Pretty nervy given that the Trump adminsitration is neck deep in an investigation by special Counsul Robert Muller, Trump enterprises are in he crosshairs of the Southern District of New York and the House Democrats, and firing of FBI director James Comey. 

The line echoed the one late President Richard Nixon delivered in the 1974 State of the Union address--One year of Watergate is enough (Ibid).  President Nixon resigned in August 1974.  Need Blogger say more? 

Women in white ruled the House.  It was hard to miss the Democratic (including Speaker Nancy Pelosi) women dressed in white, in honor of suffragette movement.  The ladies provided the most surprising moment, even for the president, of the night. While lauding his economic success, the president delivered this line:

All Americans can be proud that we have more women in workforce than ever before--and exactly one century after the Congress passed the constitutional amendment giving the right to vote, we also have more women serving in the Congress than ever before... (Ibid)

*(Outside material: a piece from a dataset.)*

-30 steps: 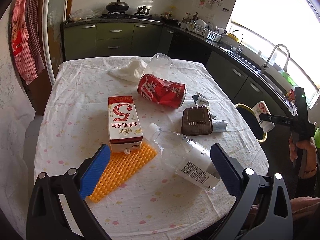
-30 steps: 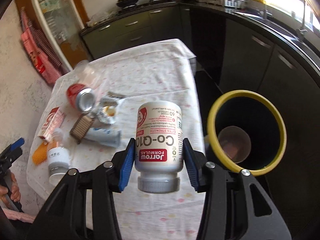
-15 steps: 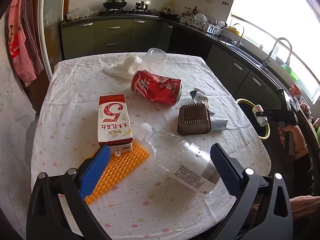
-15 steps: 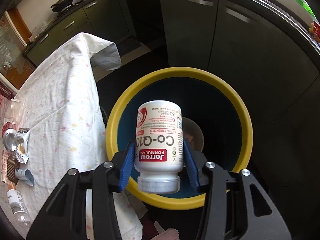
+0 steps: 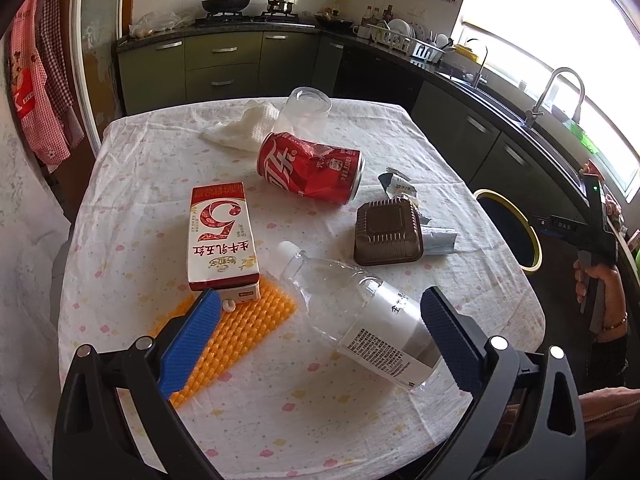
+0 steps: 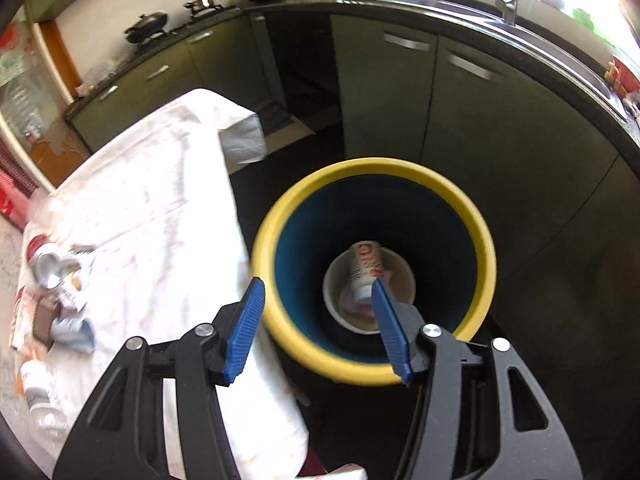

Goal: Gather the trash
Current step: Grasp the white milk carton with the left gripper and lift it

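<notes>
Gaping right claw (image 6: 318,322) above bin (image 6: 280,216); supplement bottle (image 6: 362,268) inside.

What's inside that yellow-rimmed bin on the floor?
In the bin lies a white supplement bottle, resting in a pale round bowl-like thing at the bottom. The right tongs hang open above and cover part of it; anything under the bottle is hidden.

Wok (image 5: 226,1) on stove; dish rack (image 5: 404,45); faucet (image 5: 554,94); red apron (image 5: 34,92).

Supplement bottle (image 6: 365,268) now (released) in bin (image 6: 476,236).
</notes>
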A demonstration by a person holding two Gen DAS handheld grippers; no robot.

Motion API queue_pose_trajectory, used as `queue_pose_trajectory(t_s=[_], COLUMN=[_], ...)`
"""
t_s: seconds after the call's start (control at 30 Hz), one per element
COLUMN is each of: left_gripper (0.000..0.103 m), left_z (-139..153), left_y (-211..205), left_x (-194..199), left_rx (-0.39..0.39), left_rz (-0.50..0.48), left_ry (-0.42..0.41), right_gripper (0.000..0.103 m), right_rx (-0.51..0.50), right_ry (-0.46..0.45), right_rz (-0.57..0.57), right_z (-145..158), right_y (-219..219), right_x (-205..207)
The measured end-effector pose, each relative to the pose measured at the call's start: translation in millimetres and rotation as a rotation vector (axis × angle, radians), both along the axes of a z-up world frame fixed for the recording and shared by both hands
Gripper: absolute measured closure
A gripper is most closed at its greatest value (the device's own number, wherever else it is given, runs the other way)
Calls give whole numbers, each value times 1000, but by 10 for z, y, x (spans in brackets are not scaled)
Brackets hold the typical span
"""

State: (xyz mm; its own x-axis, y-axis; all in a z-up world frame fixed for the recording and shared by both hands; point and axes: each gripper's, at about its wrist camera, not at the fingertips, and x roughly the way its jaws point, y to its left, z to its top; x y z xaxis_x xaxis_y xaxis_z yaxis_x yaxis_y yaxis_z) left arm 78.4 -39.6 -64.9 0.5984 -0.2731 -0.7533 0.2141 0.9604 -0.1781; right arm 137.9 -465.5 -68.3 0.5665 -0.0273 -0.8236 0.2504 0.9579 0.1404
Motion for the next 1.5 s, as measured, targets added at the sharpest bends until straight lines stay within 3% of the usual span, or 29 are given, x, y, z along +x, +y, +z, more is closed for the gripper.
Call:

The president did say the magic words "Madame Speaker."  Kind of ironic for the president to try to take credit for their success because the 100-plus newly sworn in female members of Congress were elected because of him. They flipped the script, using the moment to lead the entire chamber in chanting U-S-A and celebrate their accomplishment while a chagrined president looked on, offering milquetoast congratulations. 

Fourth, Mr. Trump was quite explicit in not saying he would declare a national emergency on the U..S.-Mexico border if Congress did not reach an acceptable (to him) compromise on the federal budget by the February 15 deadline.  He did lay the foundation for why he would be forced to take this extraordinary measure should it be necessary. He said:

The lawless state of our southern border is a great to the safety, security and financial well-being of all Americans...(Ibid)

He referred to the border as the very dangerous southern border (Ibid). At one point, he presented the rather fictional image of Mexico loading undocumented immigrants in buses and truck to bring them near the unsecured areas of the border. 

His point being, if Congress will not act, he will, declaring that he will build that wall

Finally, can we talk about Speaker Nancy Pelosi's hand clap?  You know, the picture that went hyper-viral of Speaker Pelosi doing some sort weird walrus clap?  That one, the heavily memed one.  Or how about Senator Kamala Harris (D-CA) mouth twist or Senate Minority Leader Charles Schumer's (D-NY) possible expletive?  Just a friendly reminder that actions speak louder than words and if the president is serious about his call for unity, he will have to do more than utter pretty things.